-- WORK REQUIRED --
Please retype the material beneath this task exactly, starting with its first line and finishing with the line containing "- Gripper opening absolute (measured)".
----
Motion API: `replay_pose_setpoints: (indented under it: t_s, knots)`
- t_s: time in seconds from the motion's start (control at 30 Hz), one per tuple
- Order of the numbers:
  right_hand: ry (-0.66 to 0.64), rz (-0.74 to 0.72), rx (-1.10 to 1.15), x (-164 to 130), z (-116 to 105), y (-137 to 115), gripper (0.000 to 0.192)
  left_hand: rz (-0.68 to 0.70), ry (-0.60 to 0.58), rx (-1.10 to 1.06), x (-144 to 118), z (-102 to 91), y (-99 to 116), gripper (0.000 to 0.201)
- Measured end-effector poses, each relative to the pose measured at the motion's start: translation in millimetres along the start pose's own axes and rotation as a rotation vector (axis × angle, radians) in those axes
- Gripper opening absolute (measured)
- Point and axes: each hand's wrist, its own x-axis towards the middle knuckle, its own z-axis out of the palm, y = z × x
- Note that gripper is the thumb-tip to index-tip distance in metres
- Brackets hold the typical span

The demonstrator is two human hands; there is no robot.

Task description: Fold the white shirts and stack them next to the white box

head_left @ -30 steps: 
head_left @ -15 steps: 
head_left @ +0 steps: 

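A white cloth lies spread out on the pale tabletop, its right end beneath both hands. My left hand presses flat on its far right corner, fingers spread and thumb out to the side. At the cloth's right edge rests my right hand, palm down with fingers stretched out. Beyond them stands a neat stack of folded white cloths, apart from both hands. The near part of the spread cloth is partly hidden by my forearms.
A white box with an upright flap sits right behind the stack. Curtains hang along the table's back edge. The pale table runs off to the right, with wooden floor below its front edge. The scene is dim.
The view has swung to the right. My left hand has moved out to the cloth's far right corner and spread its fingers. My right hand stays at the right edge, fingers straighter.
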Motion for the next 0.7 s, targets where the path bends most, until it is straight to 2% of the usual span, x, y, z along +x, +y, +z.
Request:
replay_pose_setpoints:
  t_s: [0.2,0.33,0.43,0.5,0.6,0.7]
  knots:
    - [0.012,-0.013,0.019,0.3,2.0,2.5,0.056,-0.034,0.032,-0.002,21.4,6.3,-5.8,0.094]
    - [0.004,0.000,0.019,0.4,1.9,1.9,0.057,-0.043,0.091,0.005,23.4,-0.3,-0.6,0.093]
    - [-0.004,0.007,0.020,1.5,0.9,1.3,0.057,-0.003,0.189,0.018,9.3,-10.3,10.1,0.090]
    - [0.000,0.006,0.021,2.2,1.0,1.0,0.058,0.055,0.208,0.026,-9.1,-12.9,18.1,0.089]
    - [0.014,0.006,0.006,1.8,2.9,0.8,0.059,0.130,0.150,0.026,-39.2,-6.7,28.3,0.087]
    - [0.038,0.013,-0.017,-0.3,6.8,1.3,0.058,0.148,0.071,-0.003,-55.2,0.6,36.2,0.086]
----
-- SOLUTION FOR THIS EXERCISE --
Motion API: `replay_pose_setpoints: (indented under it: t_s, knots)`
- t_s: time in seconds from the motion's start (control at 30 Hz), one per tuple
- Order of the numbers:
  right_hand: ry (-0.66 to 0.64), rz (-0.74 to 0.72), rx (-1.10 to 1.15), x (-164 to 130), z (-116 to 105), y (-137 to 115), gripper (0.000 to 0.192)
  left_hand: rz (-0.68 to 0.70), ry (-0.60 to 0.58), rx (-1.10 to 1.06), x (-144 to 118), z (-102 to 91), y (-99 to 116), gripper (0.000 to 0.201)
- Measured end-effector poses, each relative to the pose measured at the motion's start: translation in millimetres along the start pose's own axes and rotation as a rotation vector (axis × angle, radians) in those axes
- Gripper opening absolute (measured)

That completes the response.